If you peel off the layers of political language, the Washington Post has offered a piece -- "‘There’s nobody left’: Evangelicals feel abandoned by GOP after Trump’s ascent" -- that features a few key voices describing this agonizing puzzle in their own words.
In terms of journalism, this is business as usual. In terms of coverage of doctrinally conservative believers, this is called progress. Still, this story is sadly simplistic. Hold that thought.
The key voice early on is the Rev. Gary Fuller of the Gentle Shepherd Baptist Church in Lincoln, Nebraska, who was a supporter of Sen. Ted Cruz. By the way, in this piece it would have helped to have known that Fuller is not a Southern Baptist (it took two clicks to find that out), since other key voices in this piece are from the SBC or an institution on the left edge of Southern Baptist life. Why does this matter? It only matters if you think this is a religious story, as well as a political story.

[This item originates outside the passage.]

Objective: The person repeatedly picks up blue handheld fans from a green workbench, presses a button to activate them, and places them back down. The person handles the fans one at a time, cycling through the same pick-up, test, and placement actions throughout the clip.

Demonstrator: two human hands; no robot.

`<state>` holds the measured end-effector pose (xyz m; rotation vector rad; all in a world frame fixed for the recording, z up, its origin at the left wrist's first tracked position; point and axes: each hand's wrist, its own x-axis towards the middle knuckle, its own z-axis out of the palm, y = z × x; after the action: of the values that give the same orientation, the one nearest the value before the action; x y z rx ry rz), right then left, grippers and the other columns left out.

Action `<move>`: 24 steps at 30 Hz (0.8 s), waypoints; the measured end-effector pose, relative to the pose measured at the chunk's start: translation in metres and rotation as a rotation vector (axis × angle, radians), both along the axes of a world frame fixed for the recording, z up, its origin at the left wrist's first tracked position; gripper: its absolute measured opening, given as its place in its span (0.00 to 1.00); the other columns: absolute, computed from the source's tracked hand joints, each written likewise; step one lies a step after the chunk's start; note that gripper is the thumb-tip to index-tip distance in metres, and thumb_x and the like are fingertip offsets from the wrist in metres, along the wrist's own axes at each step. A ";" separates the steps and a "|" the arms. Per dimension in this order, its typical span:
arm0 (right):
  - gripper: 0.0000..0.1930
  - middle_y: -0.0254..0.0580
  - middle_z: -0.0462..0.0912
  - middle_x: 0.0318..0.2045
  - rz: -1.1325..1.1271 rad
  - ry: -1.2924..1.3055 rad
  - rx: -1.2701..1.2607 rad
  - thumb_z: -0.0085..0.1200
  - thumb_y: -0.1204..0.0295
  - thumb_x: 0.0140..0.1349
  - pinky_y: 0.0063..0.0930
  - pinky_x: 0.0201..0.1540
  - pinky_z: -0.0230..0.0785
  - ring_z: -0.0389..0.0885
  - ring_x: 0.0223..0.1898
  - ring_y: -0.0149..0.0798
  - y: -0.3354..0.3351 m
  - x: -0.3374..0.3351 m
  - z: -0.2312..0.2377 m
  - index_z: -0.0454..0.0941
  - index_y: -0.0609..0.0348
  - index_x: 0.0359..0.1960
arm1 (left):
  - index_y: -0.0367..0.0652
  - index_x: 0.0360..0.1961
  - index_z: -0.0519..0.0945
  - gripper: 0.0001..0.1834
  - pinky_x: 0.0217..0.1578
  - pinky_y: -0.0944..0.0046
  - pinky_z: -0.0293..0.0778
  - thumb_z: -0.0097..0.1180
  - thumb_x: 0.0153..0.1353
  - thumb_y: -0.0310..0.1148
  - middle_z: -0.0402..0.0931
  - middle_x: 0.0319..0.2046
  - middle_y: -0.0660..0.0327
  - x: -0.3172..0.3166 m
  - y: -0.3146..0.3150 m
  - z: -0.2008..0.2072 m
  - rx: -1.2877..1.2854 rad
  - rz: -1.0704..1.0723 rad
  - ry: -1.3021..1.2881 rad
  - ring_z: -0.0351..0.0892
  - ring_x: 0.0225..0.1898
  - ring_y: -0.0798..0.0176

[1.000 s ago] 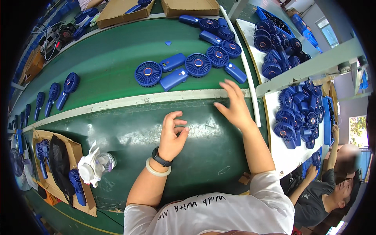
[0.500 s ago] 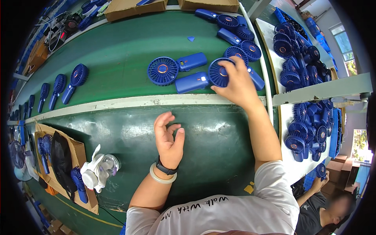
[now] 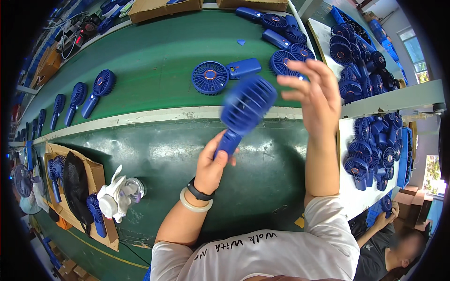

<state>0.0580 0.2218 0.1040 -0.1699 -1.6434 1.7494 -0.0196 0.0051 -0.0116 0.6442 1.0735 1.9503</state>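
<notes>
A blue handheld fan point(image 3: 248, 104) is upright and tilted in my left hand point(image 3: 212, 166), which is wrapped round its handle; the fan head is blurred. My right hand point(image 3: 321, 96) is raised to the right of that fan, fingers spread and holding nothing. Just behind my right fingers, several blue fans point(image 3: 282, 62) lie bunched by the white rail. One blue fan point(image 3: 210, 77) lies on the green belt point(image 3: 154, 61) beyond the held fan, its handle pointing right.
More fans point(image 3: 103, 83) lie in a row on the belt at left. A cardboard box point(image 3: 96, 164) with fans, white gloves point(image 3: 114, 199) and a clear jar point(image 3: 136, 188) sit near left. At right, fans point(image 3: 361, 154) crowd a white table; a person point(image 3: 389, 243) there holds one.
The fan that lay under my right hand has come off the belt into my left hand. My right hand has let go and moved right. Belt fans have shifted slightly right.
</notes>
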 end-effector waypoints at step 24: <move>0.30 0.46 0.70 0.40 0.533 -0.005 -0.849 0.40 0.46 0.65 0.36 0.34 0.69 0.71 0.37 0.40 -0.024 0.022 -0.102 0.56 0.46 0.64 | 0.48 0.63 0.53 0.39 0.40 0.58 0.78 0.62 0.55 0.31 0.66 0.37 0.63 0.001 0.004 0.013 -0.054 0.001 -0.167 0.75 0.37 0.64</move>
<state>0.0803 0.1974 0.0016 -0.1264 -0.8816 2.7743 -0.0183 0.0095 0.0017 0.4430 1.0194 1.9321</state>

Here is a key passage near the top:
... Fuller has a hard time stomaching Trump as the Republican nominee and plans to vote for Cruz on Tuesday, even though the senator has dropped out of the race.
“In a sense, we feel abandoned by our party,” Fuller said. “There’s nobody left.”
Fuller and other conservatives whose voting decisions are guided by their Christian faith find themselves dismayed and adrift now that Trump has wrested control of the Republican Party. It is a sentiment that reaches from the small, aluminum-sided church with a large white cross on its front that Fuller and his wife built on the Nebraska plains to the highest levels of American religious life. Even progressive Christians -- evangelicals and Catholics, among others -- who don’t necessarily vote Republican are alarmed that Trump is attracting many voters who call themselves religious.
What are the issues that are driving this pain? The Post team does a decent job on that, but at a crucial point makes things a bit too simplistic.
This passage is really long. However, it's crucial -- if the goal is to help readers understand the angst among conservative Christians -- to see this material displayed in this manner.
There is consternation about the hard line Trump takes on immigrants and about the morality of a thrice-married man who has long bragged about his sexual conquests. But another factor is at work as well: The traditional social and cultural positions that drive many religious conservative voters, including same-sex marriage and abortion, have been cast aside by a candidate who seems to have little interest in fighting the culture wars.
In the past, Trump has espoused social views to the left of his party, including a longtime acceptance of gay rights, although he has since moved right on many of them. He has praised Planned Parenthood for helping millions of women. He is running as an antiabortion candidate but had said in the past that he supported abortion rights and would not ban the procedure known as partial-birth abortion.
And while he says he is against same-sex marriage, he has attended a same-sex wedding and is opposed to a North Carolina law -- aimed at transgender people -- that requires people to use bathrooms that correspond with the gender on their birth certificate. He said transgender activist Caitlyn Jenner could use the women’s room at his properties.
“This year the Republican Party has not just surrendered on the culture wars, they’ve joined the other side. And that’s a unique situation,” said Russell Moore, president of the Ethics and Religious Liberty Commission of the Southern Baptist Convention.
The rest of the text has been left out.